When Jason Eady first moved to Fort Worth, more than a decade ago, he began frequenting open-mike nights.
The Mississippi native, fresh out of the Air Force, would stop by McHenry’s and the White Elephant, honing his chops as a performer and a songwriter.
Occasionally, he’d add a venue in Plano to his weekly rotation, but for the most part, Eady stayed focused on sharpening his songs in Cowtown.
What he discovered was the pathway from musical hobbyist to thriving country troubadour.
“I thought the only way to do this was go to Nashville, get a record deal, be on the radio, be a country star and that was it,” Eady says. “All of a sudden, I realized there’s this whole other way to do this.”
The weekly demands of each performance — keep the covers to a minimum and bring some original tunes with potential — helped Eady buckle down and become a tunesmith capable of crafting an accomplished record like his latest studio effort, Daylight and Dark.
Steeped in classic country without being obvious, the album is a stunner, featuring gorgeous harmony work with co-writer Courtney Patton (whose vocal blend with Eady evokes iconic pairings like George Jones and Melba Montgomery or Johnny Cash and June Carter Cash) and an unflinching outlook, occasionally approaching something like romanticism.
“We’re so comfortable singing together; we can move in and out and she’s brilliant at that,” Eady says of singing with Patton. “With this one, I wanted to make a record that we could go out and play and people could close their eyes and feel like they were listening to the CD. Three of the songs Courtney and I wrote together — she’s such a great harmony person [that] when we write together, we write songs with that in mind. It’s not an afterthought.”
Another element that is abundantly clear, from Daylight and Dark’s opening moments, is that this is real country music, with scarcely an ode to trucks in sight.
“People want you to do this thing where you put as much effort into it as you can, to make every song count,” Eady says. “There’s an expectation for that, which takes all the pressure off.”
Which is not to say Eady doesn’t still feel some pressure, much of it self-applied.
Even though he has graduated to headlining gigs, Eady still keeps pen to paper, admitting he’s already working up songs for the next record, despite having a new album just now out. “I don’t ever want to be in the position where it’s time to make an album and I don’t have songs,” he says.

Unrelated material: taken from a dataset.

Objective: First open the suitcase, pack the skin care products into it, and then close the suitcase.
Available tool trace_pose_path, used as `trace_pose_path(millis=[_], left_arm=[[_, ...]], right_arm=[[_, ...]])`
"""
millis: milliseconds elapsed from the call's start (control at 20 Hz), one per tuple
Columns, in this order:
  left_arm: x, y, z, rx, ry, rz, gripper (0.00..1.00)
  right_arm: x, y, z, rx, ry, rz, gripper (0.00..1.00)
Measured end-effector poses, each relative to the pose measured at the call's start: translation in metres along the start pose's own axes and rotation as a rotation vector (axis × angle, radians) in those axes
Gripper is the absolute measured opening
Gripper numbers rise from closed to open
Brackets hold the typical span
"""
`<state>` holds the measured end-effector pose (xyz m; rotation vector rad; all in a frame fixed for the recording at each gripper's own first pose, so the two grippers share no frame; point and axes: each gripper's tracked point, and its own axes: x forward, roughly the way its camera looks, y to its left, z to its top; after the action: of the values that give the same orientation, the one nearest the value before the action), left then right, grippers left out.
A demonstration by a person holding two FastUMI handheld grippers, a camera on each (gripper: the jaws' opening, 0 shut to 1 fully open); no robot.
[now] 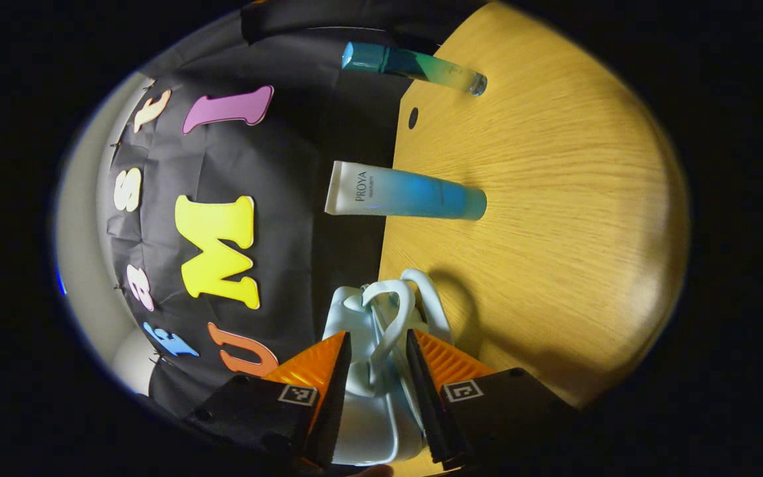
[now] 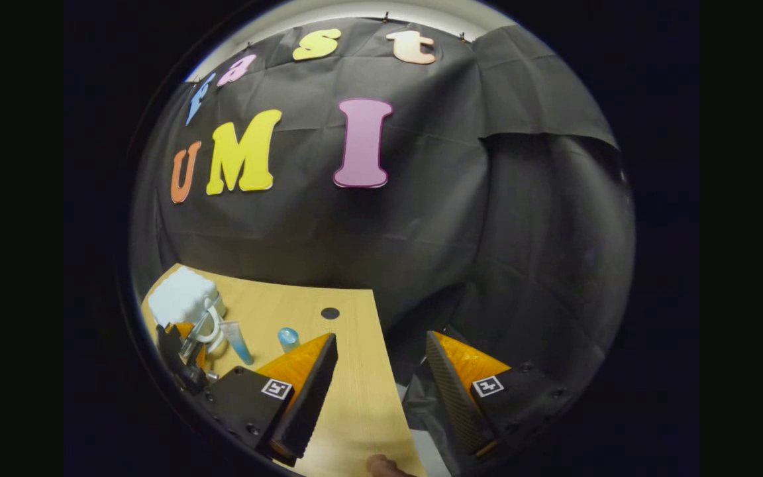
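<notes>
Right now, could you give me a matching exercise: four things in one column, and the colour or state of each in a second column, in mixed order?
Things:
1. suitcase
2. tube
3. bottle
4. right claw

Colours or states:
A. open, holding nothing
B. white fading to blue
C. its handle lies inside the left claw
D. teal cap, greenish body

Pairs: 1-C, 2-B, 3-D, 4-A
</notes>
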<state>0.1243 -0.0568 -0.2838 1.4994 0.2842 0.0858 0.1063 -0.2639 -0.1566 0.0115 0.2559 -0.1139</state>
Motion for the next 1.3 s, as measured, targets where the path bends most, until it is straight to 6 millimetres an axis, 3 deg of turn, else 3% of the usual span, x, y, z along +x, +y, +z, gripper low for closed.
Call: trace_pose_path(millis=[250, 350, 400, 500, 750, 1050, 1300], left_arm=[[0.011, -0.002, -0.003, -0.013, 0.052, 0.017, 0.41], [0.013, -0.004, -0.004, -0.008, 0.049, -0.001, 0.28], [0.014, -0.003, -0.003, -0.007, 0.044, 0.007, 0.16], [0.014, -0.001, -0.004, -0.025, 0.032, 0.016, 0.08], [0.013, 0.007, -0.009, -0.144, 0.020, -0.036, 0.03], [-0.010, 0.074, -0.024, -0.373, -0.012, -0.037, 0.03], [-0.030, 0.141, -0.066, -0.520, -0.029, -0.012, 0.02]], right_arm=[[0.003, -0.006, -0.018, -0.026, 0.035, 0.000, 0.80], [0.001, -0.002, -0.023, -0.026, 0.051, 0.002, 0.80], [-0.001, 0.002, -0.025, -0.030, 0.055, 0.007, 0.80], [-0.005, 0.011, -0.026, -0.050, 0.055, 0.014, 0.80], [-0.023, 0.034, -0.019, -0.071, 0.039, 0.010, 0.80], [-0.047, 0.070, -0.002, -0.077, 0.016, -0.009, 0.79], [-0.069, 0.104, 0.019, -0.060, -0.018, -0.032, 0.80]])
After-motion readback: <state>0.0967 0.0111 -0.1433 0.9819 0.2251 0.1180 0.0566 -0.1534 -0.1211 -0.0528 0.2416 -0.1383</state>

He reflects on the early days in Fort Worth, needing fresh material each week, not just to satisfy those who showed up to the open-mike nights, but also the loose fraternity of Texas tunesmiths, who keep pushing each other to excel with every new composition.
“Everybody seems to find each other, no matter what kinds of music they play,” Eady says. “It is just about being yourself and writing. When you stop trying to write a certain kind of song and do what you do, that’s when it starts working and people start responding. As long as it’s authentic and real, everybody responds to songwriting.
“This group of people I’m writing with now — it’s been 10, 11 years we’ve all been writing together. We were doing this just going over to each other’s houses and sitting and playing them for nobody but each other for years and years, so it’s funny now that we’re making records to finally get to do in public what we’ve been doing all this time.”